**What needs to be done**
Of the material below, the lines to be retyped are those from the line containing "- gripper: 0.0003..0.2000" through the line containing "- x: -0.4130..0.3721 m", inclusive; reproduce them exactly.

── Provided data ──

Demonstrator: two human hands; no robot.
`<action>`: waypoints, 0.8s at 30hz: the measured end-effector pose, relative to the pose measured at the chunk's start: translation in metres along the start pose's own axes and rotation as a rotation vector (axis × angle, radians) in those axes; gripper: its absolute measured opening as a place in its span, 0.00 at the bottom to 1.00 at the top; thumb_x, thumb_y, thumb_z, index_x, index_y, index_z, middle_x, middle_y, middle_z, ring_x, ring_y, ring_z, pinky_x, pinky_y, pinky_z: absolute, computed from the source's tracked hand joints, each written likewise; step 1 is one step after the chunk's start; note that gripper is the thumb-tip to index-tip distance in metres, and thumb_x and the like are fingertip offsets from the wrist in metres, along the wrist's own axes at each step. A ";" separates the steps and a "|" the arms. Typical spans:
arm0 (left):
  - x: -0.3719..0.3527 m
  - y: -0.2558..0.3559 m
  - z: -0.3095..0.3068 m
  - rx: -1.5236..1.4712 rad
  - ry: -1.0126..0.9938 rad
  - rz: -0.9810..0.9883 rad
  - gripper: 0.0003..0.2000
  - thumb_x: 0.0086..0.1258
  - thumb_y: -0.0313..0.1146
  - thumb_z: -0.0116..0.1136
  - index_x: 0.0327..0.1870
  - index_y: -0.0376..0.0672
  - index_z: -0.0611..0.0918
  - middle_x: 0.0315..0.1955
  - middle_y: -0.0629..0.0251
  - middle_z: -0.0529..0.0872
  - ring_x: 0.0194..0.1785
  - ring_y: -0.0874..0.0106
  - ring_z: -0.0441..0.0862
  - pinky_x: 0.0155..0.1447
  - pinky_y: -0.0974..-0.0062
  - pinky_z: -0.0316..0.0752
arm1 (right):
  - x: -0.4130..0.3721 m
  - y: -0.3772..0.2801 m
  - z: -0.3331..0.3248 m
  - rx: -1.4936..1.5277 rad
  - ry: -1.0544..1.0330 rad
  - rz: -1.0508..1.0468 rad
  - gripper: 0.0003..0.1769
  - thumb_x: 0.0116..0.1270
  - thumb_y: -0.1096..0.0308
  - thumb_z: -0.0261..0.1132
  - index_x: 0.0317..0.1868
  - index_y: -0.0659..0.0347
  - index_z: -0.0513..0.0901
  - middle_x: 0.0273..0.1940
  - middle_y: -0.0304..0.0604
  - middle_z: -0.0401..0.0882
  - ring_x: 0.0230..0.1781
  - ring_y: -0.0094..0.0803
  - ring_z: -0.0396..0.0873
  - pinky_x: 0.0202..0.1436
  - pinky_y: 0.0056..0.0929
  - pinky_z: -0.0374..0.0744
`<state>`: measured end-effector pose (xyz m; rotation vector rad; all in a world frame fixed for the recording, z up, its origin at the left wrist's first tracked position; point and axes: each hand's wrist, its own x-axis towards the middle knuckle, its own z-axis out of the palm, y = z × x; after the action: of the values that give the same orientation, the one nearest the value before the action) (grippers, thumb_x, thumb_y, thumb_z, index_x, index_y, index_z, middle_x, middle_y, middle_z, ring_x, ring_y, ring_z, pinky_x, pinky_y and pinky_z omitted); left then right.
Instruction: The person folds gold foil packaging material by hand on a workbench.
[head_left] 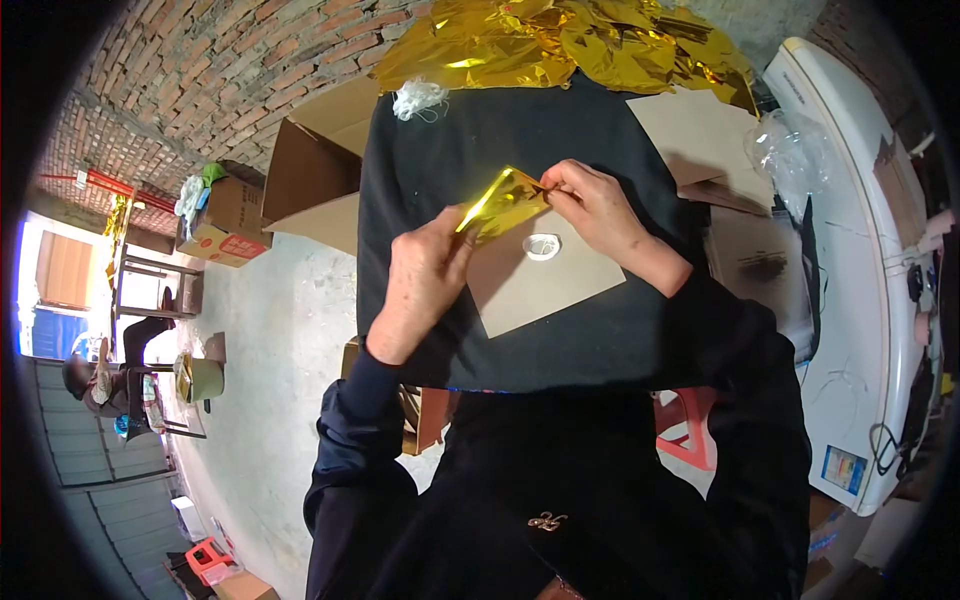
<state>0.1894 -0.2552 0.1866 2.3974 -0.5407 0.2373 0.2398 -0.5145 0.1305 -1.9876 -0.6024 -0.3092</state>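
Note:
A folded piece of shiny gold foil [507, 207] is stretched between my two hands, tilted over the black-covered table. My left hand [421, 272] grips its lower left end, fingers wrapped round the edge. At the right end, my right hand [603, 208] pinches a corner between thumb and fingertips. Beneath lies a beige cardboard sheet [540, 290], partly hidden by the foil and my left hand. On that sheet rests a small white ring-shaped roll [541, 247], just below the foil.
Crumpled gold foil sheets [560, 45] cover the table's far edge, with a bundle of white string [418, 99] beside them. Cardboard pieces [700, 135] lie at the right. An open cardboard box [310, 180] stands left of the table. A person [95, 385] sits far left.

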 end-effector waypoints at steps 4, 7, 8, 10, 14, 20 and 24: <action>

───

**Task answer**
  - gripper: 0.0003..0.2000
  - thumb_x: 0.0086..0.1258
  - thumb_y: -0.0313..0.1146
  - thumb_z: -0.0116..0.1136
  - index_x: 0.0327..0.1870
  - index_y: -0.0376..0.0672
  - index_z: -0.0611..0.0918
  - middle_x: 0.0315..0.1955
  - middle_y: -0.0629..0.0251
  - middle_z: -0.0529..0.0872
  - ring_x: 0.0194..0.1785
  - ring_y: -0.0874..0.0106
  - ring_z: -0.0441..0.0862
  - pinky_x: 0.0155..0.1447
  - pinky_y: -0.0974..-0.0062
  - pinky_z: -0.0316..0.0752
arm1 (right):
  - x: -0.4130..0.3721 m

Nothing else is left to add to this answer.